**Work task**
Compute how many lines below contain the word "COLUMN" and respond with that number only.
______________________________
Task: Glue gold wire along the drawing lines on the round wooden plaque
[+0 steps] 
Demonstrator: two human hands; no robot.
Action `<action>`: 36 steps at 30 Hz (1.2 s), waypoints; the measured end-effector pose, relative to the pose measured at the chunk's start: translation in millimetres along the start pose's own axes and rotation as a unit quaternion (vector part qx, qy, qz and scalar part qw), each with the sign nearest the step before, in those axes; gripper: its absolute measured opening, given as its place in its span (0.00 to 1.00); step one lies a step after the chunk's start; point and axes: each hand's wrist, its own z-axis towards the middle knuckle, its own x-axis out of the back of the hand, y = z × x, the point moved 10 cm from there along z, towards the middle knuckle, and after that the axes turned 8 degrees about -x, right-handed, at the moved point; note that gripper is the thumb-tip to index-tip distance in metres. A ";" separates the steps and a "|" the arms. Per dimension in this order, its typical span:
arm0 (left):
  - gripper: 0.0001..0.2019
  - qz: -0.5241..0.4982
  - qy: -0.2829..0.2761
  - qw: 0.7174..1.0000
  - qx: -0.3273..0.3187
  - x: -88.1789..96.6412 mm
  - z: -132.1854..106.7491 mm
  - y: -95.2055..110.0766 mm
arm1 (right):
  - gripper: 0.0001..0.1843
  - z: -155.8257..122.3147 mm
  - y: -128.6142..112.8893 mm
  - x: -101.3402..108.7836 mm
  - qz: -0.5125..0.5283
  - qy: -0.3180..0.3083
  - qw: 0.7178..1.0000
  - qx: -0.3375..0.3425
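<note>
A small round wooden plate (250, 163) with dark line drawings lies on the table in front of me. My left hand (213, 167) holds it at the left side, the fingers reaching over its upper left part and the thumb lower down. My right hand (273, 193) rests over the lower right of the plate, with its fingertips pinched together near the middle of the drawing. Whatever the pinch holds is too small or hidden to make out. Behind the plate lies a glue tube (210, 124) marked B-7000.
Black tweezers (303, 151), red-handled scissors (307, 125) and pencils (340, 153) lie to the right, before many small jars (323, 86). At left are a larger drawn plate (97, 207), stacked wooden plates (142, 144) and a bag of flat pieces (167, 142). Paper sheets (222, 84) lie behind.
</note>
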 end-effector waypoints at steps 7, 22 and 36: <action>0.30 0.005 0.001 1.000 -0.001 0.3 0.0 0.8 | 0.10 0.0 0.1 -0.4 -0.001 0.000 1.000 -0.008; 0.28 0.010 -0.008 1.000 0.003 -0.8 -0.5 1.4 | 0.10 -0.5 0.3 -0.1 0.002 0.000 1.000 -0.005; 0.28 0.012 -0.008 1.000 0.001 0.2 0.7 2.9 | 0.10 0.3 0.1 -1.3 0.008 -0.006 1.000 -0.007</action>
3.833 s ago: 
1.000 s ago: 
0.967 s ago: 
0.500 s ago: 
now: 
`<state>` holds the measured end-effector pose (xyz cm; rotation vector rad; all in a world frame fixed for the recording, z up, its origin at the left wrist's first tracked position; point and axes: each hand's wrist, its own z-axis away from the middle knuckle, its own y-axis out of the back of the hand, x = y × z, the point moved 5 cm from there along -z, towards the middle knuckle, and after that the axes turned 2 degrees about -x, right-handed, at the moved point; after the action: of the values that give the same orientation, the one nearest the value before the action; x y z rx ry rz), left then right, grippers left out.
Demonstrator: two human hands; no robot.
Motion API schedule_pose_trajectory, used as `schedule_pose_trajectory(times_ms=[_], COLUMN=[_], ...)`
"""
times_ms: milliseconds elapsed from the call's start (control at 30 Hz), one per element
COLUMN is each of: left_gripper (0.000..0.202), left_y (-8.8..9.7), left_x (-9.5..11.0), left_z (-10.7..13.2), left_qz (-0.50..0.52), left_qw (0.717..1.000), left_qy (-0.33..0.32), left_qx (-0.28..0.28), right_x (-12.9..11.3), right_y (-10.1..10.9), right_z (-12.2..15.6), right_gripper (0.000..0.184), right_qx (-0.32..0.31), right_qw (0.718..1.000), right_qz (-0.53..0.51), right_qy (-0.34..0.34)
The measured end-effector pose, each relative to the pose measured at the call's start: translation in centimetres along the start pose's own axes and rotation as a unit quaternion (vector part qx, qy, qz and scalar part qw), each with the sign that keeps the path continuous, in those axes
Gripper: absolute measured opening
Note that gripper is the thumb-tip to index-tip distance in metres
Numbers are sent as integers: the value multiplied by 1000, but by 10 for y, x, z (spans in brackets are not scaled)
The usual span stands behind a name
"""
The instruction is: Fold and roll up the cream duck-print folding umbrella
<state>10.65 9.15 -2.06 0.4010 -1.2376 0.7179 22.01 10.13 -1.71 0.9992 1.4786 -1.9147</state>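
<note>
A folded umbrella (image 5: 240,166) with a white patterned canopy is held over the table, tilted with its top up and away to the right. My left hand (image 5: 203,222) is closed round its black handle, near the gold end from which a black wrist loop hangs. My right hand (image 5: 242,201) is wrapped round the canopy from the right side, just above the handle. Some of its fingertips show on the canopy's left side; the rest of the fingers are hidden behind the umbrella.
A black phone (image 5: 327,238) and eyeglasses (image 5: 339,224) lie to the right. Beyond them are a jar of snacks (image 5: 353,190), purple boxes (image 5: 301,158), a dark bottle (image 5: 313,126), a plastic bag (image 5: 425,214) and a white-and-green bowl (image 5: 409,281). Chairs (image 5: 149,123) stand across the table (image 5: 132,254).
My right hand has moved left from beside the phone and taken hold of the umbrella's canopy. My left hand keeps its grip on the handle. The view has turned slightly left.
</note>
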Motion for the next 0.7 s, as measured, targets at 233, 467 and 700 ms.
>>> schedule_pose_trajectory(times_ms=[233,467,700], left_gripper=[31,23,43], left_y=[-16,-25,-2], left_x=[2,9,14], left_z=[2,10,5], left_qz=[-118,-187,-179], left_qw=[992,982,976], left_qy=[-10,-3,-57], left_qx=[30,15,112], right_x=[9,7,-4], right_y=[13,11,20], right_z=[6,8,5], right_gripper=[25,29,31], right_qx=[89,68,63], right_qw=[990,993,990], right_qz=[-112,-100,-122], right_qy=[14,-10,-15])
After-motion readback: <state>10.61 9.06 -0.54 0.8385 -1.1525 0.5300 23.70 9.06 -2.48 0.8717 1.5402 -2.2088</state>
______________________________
**Output for this exercise**
2